**TASK TO COMPLETE**
Look below for the line with "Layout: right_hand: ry"; begin the copy there and stop after the line with "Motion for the", keeping the text exact and the pictures out.

[DATA BELOW — start]

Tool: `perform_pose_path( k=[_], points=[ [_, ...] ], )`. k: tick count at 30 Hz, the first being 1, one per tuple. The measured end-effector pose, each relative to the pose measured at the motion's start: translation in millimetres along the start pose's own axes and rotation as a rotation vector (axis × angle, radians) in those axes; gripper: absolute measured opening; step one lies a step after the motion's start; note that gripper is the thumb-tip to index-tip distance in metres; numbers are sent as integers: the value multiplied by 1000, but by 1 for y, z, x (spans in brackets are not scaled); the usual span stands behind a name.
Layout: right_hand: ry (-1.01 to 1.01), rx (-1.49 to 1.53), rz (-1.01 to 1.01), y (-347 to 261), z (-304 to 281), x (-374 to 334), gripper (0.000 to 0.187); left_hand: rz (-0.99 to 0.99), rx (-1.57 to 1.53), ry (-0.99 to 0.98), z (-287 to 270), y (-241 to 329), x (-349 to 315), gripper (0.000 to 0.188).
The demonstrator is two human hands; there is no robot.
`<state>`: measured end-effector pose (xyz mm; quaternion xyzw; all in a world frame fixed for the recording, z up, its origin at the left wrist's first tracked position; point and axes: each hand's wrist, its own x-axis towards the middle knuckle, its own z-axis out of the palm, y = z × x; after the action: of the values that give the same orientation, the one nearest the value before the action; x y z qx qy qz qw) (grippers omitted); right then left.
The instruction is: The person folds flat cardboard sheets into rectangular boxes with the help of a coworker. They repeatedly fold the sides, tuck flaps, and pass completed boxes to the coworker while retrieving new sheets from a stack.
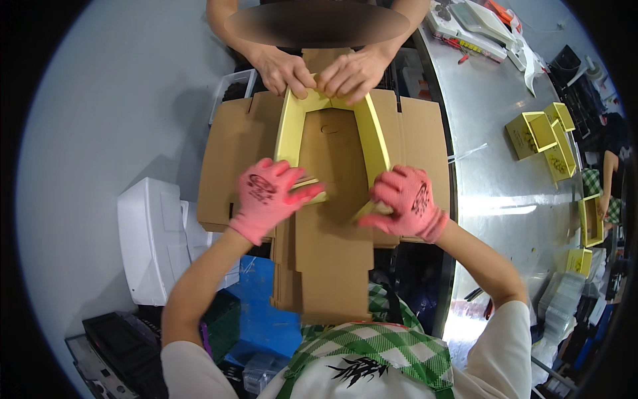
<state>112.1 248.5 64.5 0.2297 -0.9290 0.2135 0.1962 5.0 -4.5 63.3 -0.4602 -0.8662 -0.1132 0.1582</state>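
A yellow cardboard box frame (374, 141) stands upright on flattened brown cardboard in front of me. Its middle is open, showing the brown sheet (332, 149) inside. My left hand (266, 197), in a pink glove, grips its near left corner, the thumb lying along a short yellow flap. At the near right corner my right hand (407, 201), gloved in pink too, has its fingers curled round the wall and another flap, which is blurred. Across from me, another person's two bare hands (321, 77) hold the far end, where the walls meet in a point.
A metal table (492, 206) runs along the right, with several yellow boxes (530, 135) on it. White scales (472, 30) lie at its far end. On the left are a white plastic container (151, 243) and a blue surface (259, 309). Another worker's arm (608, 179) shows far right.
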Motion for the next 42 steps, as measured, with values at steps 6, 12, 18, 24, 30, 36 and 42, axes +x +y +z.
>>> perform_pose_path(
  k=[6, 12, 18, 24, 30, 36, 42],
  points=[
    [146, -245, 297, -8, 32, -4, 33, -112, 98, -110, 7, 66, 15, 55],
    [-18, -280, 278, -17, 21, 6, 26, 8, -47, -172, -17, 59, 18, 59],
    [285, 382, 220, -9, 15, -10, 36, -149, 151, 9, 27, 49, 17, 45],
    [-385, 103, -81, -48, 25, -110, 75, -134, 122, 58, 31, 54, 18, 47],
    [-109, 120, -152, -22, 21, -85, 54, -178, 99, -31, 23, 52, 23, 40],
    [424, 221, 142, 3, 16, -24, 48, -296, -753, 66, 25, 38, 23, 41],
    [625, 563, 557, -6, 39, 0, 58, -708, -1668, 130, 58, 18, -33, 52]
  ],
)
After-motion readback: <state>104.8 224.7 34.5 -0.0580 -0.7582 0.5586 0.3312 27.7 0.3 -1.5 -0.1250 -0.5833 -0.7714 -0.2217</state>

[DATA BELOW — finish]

**ANSWER TO THIS TASK**
Layout: right_hand: ry (-1.01 to 1.01), rx (-1.49 to 1.53), rz (-1.01 to 1.01), y (-347 to 261), z (-304 to 281), x (-374 to 334), gripper (0.000 to 0.187); left_hand: rz (-0.99 to 0.99), rx (-1.57 to 1.53), ry (-0.99 to 0.98), z (-287 to 270), y (-241 to 329), x (-349 to 315), gripper (0.000 to 0.188).
The demonstrator is two human hands; there is no robot.
`<state>`: measured end-effector pose (xyz mm; quaternion xyzw; all in a world frame fixed for the recording, z up, its origin at the left wrist's first tracked position; point and axes: each hand's wrist, its own x-axis towards the middle knuckle, its own z-axis out of the palm, y = z × x; after the action: of the values that give the same orientation, the one nearest the value before the action; x y z qx qy qz qw) (grippers omitted); right then left.
The instruction is: The person folds flat cardboard sheets into rectangular boxes with the help of a coworker. They repeatedly fold the sides, tuck flaps, and pass completed boxes to the coworker while retrieving new sheets from a stack.
<state>112.1 248.5 64.5 0.2297 -0.9290 0.2135 0.1962 5.0 -4.5 63.3 -0.4602 -0.8662 -0.1132 0.1582</state>
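A yellow cardboard box frame (374, 141) stands upright on flattened brown cardboard in front of me. Its middle is open, showing the brown sheet (332, 149) inside. My left hand (266, 197), in a pink glove, grips its near left corner, the thumb lying along a short yellow flap. At the near right corner my right hand (407, 201), gloved in pink too, has its fingers curled round the wall and another flap, which is blurred. Across from me, another person's two bare hands (321, 77) hold the far end, where the walls meet in a point.
A metal table (492, 206) runs along the right, with several yellow boxes (530, 135) on it. White scales (472, 30) lie at its far end. On the left are a white plastic container (151, 243) and a blue surface (259, 309). Another worker's arm (608, 179) shows far right.
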Motion for the next 42 steps, as measured, with values at steps 6, 12, 18, 24, 30, 36 and 42, axes +x +y +z.

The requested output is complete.